My experience of my first semester at Vanderbilt University Divinity School has been one of inverted expectation, though (now) beautifully so. I came here as a second-career student, determined to be the scholar that I hadn’t been eight years ago as an undergraduate; I know my purpose for being in school this time around. Unfortunately for that dream, I quickly discovered that my pursuit of ordination in the United Methodist Church gobbles up a significant portion of my credits, so I won’t be pursuing ministry as directly through my classes as I had planned.

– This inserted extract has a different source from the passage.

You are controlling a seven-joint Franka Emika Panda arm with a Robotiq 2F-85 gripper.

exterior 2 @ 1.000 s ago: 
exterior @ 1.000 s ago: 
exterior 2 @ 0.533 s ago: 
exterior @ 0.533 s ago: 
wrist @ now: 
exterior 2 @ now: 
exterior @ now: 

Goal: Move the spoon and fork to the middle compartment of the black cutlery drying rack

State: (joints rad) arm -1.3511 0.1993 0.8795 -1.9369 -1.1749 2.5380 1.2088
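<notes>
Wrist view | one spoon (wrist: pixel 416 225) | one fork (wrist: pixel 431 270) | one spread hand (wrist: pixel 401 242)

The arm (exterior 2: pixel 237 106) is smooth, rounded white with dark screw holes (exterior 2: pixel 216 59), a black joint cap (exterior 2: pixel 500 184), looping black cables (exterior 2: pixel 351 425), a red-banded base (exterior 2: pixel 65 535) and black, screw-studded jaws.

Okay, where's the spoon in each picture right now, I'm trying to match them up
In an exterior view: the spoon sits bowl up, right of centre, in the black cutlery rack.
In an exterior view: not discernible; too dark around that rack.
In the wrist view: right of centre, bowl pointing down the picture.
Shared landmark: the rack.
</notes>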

This shifted me, however, to broadening my knowledge of VDS and its opportunities for exploration and creation rather than solely what is already structured—and it’s a lot! The people are the first and foremost joy of being here. I have joked with a couple of friends since arriving that, “Everyone is so nice! We’re in the norming stage, so I keep waiting for the other shoe to drop and the masks to come off. But this is divinity school and it’s been three months, so I also think that everyone might genuinely be this nice!” And so far, that has held true not just with fellow students, but also with staff and faculty who, in my experience, are just as excited for and invested in our health, well-being, and journeys as we are our own. I have lost count of the number of times that I discussed my ministry with anyone—and their excitement, suggestions, and feedback, about what at times is humdrum—for me has renewed my passion for my work.
I also have been continually reminded that there is such a time and place for specific moments in our lives. For me, there have been no better moments than discovering—be it through events, lectures, or conversation—that my call or ministry aligns or overlaps with someone else’s, and we’re suddenly not quite so isolated on this holy journey as previously believed. I am honored to be in the midst of so many others determined to make ministry live, breathe, and move. I changed from the MTS to the M.Div. program after several conversations helped me refine my ministry in a way I hadn’t been able before arriving here. I now see clearly the value of field education and in general an environment that supports and inspires my vision, and will challenge and help propel me to where I’m seeking to go.
One semester down; I’m joyfully anticipating the discovery in the final five.